I took this picture of rattlesnake master seedlings at the Neal Smith National Wildlife Refuge in April. Although the spines aren’t visible here, you can see how the clumps of basal leaves look early in the season.
By midsummer, round flower heads are starting to appear at the top of stems, which can grow several feet taller than the spiny leaves. I took this picture at a prairie patch near the Cedar Rapids airport in July. The rattlesnake master isn’t blooming yet, but you can see its light green, round flower heads. The yellow flowers in the background are gray-headed coneflowers. The bits of pink are horsemint (bergamot, bee balm) in bloom.
Sylvan Runkel and Dean Roosa write in Wildflowers of the Tallgrass Prairie,
Each globose or nearly spherical flower head is from 1/2 to 1 inch in diameter. Each head is made up of many small flowers. Whitish bracts stick out sharply from the flowers, which gives the flower head a rough, prickly feels and appearance. The heads have a “honeylike” odor.
Their spiny leaves make walking through clumps of these plants difficult, and also make them unpalatable to grazing livestock.
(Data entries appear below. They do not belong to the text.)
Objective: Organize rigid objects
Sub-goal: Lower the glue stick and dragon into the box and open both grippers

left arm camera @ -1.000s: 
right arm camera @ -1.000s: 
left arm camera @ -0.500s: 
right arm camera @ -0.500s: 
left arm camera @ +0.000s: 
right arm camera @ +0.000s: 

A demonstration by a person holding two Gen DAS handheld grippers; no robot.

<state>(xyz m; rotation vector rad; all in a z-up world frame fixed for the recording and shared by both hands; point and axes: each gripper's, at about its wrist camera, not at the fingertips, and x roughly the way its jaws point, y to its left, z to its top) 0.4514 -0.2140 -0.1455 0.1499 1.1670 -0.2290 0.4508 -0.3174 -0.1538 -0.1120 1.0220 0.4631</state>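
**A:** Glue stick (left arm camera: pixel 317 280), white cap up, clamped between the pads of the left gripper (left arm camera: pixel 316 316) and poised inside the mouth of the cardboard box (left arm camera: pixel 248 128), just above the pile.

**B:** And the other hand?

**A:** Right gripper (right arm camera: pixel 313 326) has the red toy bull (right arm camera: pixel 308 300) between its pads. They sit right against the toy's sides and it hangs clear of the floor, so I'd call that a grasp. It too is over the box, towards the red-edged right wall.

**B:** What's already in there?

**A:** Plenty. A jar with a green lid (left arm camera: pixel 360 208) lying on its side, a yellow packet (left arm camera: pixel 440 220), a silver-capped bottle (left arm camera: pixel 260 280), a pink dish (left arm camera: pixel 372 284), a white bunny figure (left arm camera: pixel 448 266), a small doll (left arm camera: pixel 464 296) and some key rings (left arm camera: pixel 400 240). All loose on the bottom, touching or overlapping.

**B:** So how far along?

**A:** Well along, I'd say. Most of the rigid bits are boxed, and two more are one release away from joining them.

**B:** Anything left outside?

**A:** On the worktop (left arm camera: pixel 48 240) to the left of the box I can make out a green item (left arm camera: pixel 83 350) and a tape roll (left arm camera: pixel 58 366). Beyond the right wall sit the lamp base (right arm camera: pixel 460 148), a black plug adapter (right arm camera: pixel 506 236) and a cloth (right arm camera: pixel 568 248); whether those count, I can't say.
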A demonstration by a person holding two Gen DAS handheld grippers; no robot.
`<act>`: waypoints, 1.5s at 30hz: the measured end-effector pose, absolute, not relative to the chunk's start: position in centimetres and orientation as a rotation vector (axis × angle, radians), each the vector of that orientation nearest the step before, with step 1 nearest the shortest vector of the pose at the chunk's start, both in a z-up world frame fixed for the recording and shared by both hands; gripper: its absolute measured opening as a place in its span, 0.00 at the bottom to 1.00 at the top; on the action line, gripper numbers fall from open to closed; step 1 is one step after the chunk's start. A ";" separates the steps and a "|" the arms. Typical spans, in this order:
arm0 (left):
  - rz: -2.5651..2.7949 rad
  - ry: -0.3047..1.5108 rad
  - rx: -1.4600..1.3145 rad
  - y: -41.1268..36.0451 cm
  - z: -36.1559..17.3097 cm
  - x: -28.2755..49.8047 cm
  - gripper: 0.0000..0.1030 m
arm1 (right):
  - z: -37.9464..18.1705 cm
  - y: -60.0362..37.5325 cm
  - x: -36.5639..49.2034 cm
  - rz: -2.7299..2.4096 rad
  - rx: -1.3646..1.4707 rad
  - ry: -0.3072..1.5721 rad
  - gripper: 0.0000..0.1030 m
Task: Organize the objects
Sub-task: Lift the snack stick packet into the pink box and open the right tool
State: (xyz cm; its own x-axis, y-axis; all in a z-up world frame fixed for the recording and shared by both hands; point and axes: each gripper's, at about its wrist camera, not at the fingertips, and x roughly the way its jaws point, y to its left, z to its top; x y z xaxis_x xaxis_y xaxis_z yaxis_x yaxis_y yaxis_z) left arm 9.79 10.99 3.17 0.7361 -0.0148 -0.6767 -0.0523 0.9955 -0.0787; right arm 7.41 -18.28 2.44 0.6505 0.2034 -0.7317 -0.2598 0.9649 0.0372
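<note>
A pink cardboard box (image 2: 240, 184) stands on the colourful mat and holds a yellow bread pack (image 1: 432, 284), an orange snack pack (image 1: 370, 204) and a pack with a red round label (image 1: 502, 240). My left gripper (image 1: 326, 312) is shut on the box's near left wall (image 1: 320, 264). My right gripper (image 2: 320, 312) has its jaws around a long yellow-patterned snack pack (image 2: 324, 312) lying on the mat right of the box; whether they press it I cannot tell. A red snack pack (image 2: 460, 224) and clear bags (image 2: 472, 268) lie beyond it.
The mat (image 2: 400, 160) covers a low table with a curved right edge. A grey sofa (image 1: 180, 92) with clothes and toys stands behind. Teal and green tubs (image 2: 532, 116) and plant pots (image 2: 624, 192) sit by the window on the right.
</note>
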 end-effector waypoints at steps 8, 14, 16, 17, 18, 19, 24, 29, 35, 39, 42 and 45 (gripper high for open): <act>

They were once credited with a variety of curative powers. Their flower heads develop a bluish cast with maturity.
Runkel and Roosa also mention medicinal uses of rattlesnake master root by native Americans as well as pioneers. The plant’s common name comes from its as an antidote to rattlesnake venom and other poisons. It also was used for some liver and bladder problems and muscle pains.
Here’s another cluster of rattlesnake master in bloom. I believe the grass that looks like a grain near the center-right of this photo is Canada rye.
Finally, here’s a bonus picture of big bluestem (Andropogon gerardii) with small yellow flowers. One of the key plants on the tallgrass prairie, big bluestem has yellow flowers for a relatively short time. I’ve mostly seen the plant with seed heads that branch into three parts, creating a “turkey foot” appearance.